His hood billowed, and the icy wind bit into his body like a scavenger worrying a bone, threatening to toss him back down the slopes they'd spent most of the day climbing. His foul-weather slicker was old and thin, and he was tired, cold and wet through. He couldn't afford to replace the slicker, and the adepts of the Machine-God seemed disinclined to care overmuch for their techs by issuing heavy-duty ones.
For the better part of ten hours, he and Gerran had slogged along the chain paths through the wind and rain from the Mechanicus Station towards Deep Canyon Six in the company of a silent pack servitor with an elongated spine, gene-bulked shoulders and a simian posture that enabled it to carry huge loads across rugged, mountainous terrain unsuitable for vehicles. The servitor carried all their food and water, as well as basic medicae kit, ropes, an all-weather vox and a pair of battered lascarbines.
'My bones are getting too old for this,' he muttered, stepping into the torrent of icy water pouring down the gully. The breath hissed from his mouth at the jolt of freezing cold.
'Did you say something?' asked Gerran, and Diman knew he'd forgotten to switch off the inter-helmet vox.
'Nothing,' he said. 'It doesn't matter. Come on, let's see what the hell's wrong with these damned masts. See if it's something that needs an adept to repair. Sooner we're back inside the better. I don't want to die of exposure out here.'
'How come we had to do this anyway?' grumbled Gerran. 'I just finished an inspection shift over on Topper's Ridge.'
'Because we're just lucky, I guess,' replied Diman, carefully picking his route downwards.

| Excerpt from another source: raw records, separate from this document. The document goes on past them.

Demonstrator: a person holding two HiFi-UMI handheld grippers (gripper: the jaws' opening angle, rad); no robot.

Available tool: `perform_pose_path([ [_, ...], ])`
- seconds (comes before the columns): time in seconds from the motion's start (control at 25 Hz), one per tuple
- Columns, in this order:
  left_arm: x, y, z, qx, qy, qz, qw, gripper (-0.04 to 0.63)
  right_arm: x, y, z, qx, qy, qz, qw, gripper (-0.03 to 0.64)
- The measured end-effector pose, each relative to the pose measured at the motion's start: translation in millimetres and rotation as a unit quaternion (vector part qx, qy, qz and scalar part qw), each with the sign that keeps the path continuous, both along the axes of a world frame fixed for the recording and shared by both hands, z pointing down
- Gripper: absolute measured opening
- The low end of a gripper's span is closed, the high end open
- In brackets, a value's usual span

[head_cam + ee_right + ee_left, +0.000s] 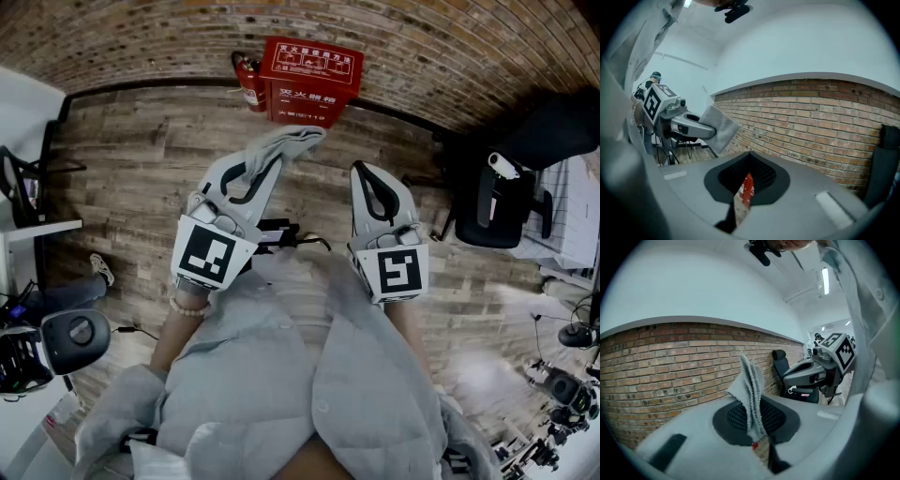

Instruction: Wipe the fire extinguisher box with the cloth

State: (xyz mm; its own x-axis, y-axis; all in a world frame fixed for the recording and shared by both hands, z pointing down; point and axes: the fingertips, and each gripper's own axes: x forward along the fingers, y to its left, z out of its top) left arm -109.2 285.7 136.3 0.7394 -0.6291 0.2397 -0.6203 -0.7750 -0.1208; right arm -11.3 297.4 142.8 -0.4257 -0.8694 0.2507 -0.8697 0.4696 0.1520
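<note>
Head view | left gripper fingers pinch cloth | right gripper fingers together, empty | both held forward

Head view, as I read it from the remote station. A red-brown brick wall spans the top and meets a weathered grey-brown wooden plank floor along a dark skirting strip. A black swivel office chair stands at right, near the wall. A white tabletop shows at the left edge, with a light shoe on the floor near it. A small red fire extinguisher cylinder stands upright against the wall. In the left gripper view I make out a lit ceiling strip light and a white upper wall above the brick.
</note>
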Motion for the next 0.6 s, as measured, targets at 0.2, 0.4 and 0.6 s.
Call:
perform_pose_path([
  [0.2,1.2,1.7,-0.8,0.001,-0.002,0.003,1.0,0.006,-0.2,1.3,0.4,-0.002,-0.001,0.0,1.0,0.005],
  [0.4,1.0,0.5,0.4,0.001,-0.003,0.005,1.0,0.006,-1.5,0.3,2.4,-0.004,0.0,-0.001,1.0,0.005],
  [0.6,1.2,1.5,1.1,-0.001,-0.002,0.007,1.0,0.006,-3.1,0.8,3.8,-0.008,-0.005,-0.002,1.0,0.005],
])
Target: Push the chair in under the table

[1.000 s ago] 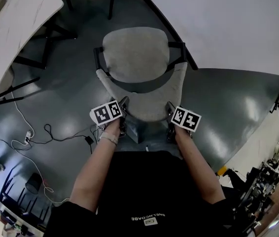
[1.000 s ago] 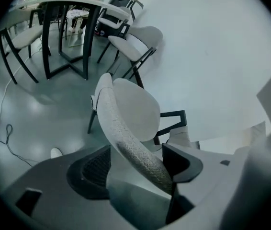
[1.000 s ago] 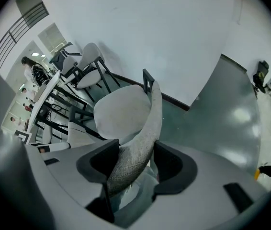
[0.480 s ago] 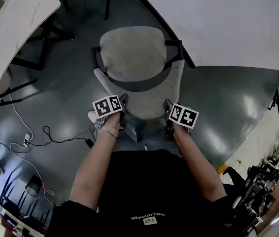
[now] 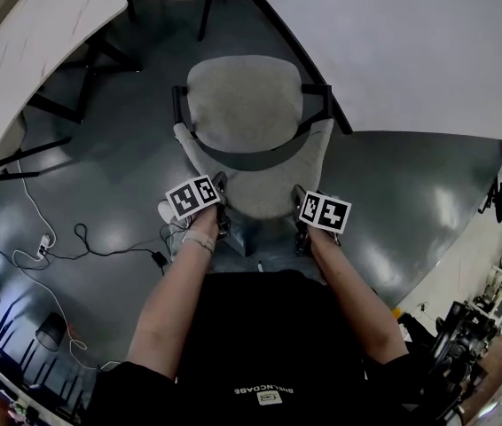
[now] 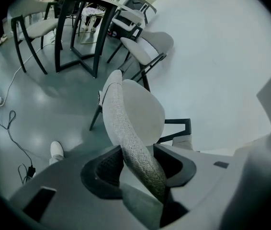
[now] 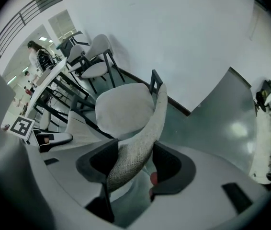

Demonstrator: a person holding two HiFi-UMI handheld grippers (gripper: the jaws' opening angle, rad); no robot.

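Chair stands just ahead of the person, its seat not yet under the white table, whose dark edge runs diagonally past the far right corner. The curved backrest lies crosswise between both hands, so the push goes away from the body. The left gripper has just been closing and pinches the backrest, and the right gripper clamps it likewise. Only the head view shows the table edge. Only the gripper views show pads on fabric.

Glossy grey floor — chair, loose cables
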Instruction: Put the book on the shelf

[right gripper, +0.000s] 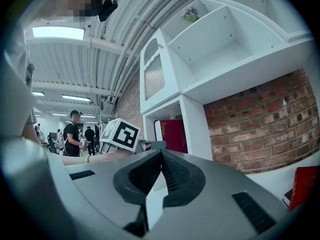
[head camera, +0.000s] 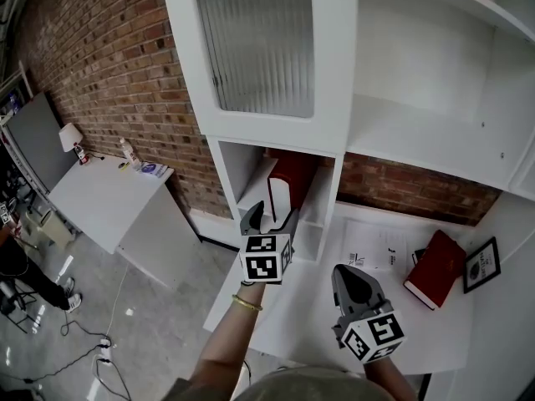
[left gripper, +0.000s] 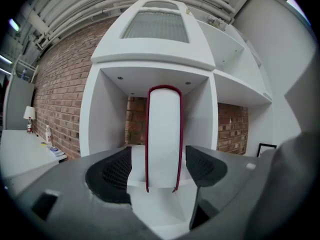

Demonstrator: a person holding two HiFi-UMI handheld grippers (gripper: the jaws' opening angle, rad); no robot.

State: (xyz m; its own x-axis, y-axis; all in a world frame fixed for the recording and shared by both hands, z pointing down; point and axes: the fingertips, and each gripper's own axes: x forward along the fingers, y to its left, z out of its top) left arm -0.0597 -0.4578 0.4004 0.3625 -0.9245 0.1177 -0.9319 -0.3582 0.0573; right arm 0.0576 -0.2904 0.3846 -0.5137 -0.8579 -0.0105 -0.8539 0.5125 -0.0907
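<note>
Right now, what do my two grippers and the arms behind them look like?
Both the left gripper and the right gripper are matte grey plastic, with tapered jaws lined by black ribbed pads. Each carries a white cube printed with black square markers. The left forearm has no sleeve on it, only a thin gold bangle at the wrist.

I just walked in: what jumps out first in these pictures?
A red book standing upright in a lower cubby of the white shelf, with the left tongs open on either side of it. A second red book lies on the white desk to the right, near a small framed picture.
</note>
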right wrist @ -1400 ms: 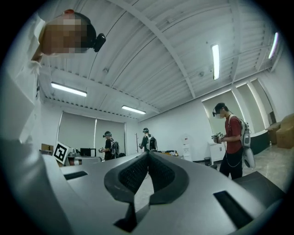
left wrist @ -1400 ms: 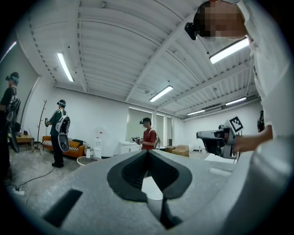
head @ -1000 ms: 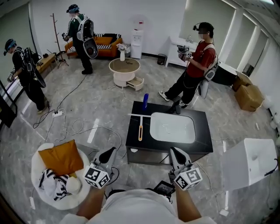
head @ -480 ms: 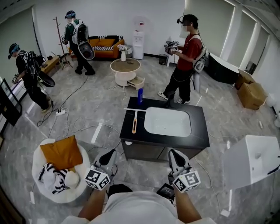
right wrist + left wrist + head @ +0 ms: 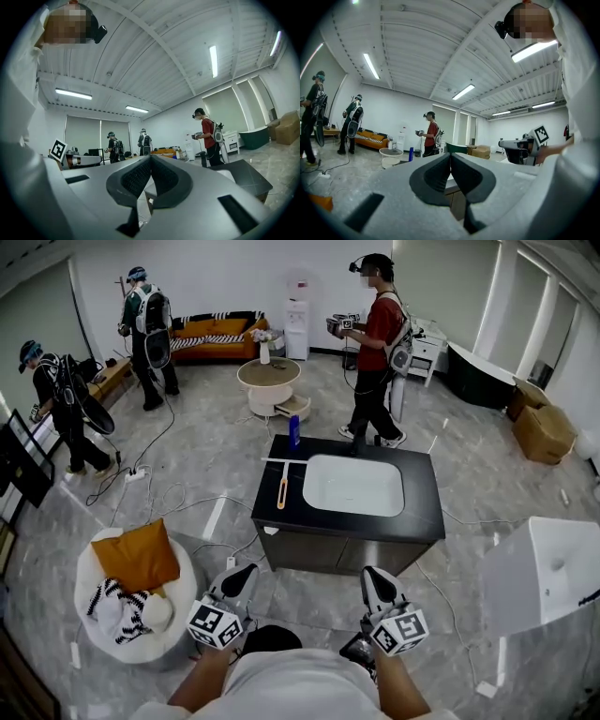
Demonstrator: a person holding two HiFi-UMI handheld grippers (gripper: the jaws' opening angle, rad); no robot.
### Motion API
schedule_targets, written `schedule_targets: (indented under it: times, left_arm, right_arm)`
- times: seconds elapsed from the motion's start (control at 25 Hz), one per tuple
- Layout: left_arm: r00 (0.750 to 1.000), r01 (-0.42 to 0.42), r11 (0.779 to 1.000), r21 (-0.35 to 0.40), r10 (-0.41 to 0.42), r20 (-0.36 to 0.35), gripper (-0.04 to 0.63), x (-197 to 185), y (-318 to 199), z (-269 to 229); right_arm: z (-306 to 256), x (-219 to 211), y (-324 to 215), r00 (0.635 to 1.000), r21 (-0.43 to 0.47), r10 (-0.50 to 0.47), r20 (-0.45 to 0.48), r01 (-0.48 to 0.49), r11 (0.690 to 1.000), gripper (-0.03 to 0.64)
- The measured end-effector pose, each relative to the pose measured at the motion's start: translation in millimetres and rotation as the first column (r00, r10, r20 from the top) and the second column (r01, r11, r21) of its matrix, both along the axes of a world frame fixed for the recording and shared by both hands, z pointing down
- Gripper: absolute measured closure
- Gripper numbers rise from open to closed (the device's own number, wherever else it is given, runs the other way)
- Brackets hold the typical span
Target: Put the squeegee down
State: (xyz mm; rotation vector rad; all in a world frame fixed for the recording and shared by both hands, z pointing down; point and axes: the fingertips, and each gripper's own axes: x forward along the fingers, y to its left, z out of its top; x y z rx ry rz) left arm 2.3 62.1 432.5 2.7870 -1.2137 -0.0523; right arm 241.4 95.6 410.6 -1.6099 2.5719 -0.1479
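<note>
Well, squeegee lies flat on the table, far ahead of both jaws and slightly left of the gap btwn them. Its handle points back toward the jaws; blade bar is at the far end, near a bottle. White basin is just right of it.

Left gripper: jaws closed tip to tip, nothing btwn them. Right gripper: same, pads meet, empty. Both sit low by the body, pointing fwd, well apart from the table.

So the put-down looks done, IMO: tool rests by itself, no jaws on it. To finish well, hold both grippers clear and don't swing over the table. Don't nudge the handle either; it's not far from the table's left edge and could prob. slide off. If a re-place is wanted, come in from the handle end, open wide first, then set it flat w/ the blade off the basin rim.
</note>
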Motion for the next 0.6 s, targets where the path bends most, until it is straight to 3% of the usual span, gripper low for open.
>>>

'Lucky?' asked Gerran, missing Diman's sarcasm. 'Don't feel lucky to me. I tell you, Adept Ithurn has it in for me. She knew I'd just come off a shift and she still sends me out. It ain't fair, it just ain't.'
'Well you can always quit,' said Diman, weary of the younger man's carping. Things were miserable enough without him making it worse. 'Plenty of others be willing to step into your boots. You ought to be thankful you was part of the Shonai before the fighting. Only reason you were able to keep working for the Mechanicus.'
'Yeah, well, I might just do that,' said Gerran.
Diman was about to tell Gerran not to be so foolish, but he looked through the driving rain and saw a faint glow coming from the bottom of the gully.
'Damn it all,' he hissed. 'Looks like Ithurn's already sent a crew out to fix the masts. Bloody woman doesn't know one end of a work order from the next.'
Diman let Gerran squeeze past him, and waved the pack-servitor over, the lumbering beast oblivious to the heavy rain and freezing temperatures. He rummaged in one of the panniers for the battered vox, and extended its aerial, though it was doubtful the reception would be up to much in the narrow gully. A hissing burp of static issued from the speakers, and Diman turned the volume way up to try and pick out anything resembling a Mechanicus signal.
'Typical,' he said, when all he was rewarded with was white noise. 'A thousand vox masts and I can't get nothing. Bloody thing needs junking, not a blessing.'
'Diman?' said Gerran, and he turned to see the younger man standing at the mouth of the gully, illuminated by the faint glow he'd seen earlier. 'You're gonna want to come see this.'
'What is it?' he asked. 'Another work crew?'
Gerran shook his head, and Diman sighed, turning the vox off and stowing it back in the servitor's panniers, before descending the last steps to the end of the gully and the entrance to Deep Canyon Six.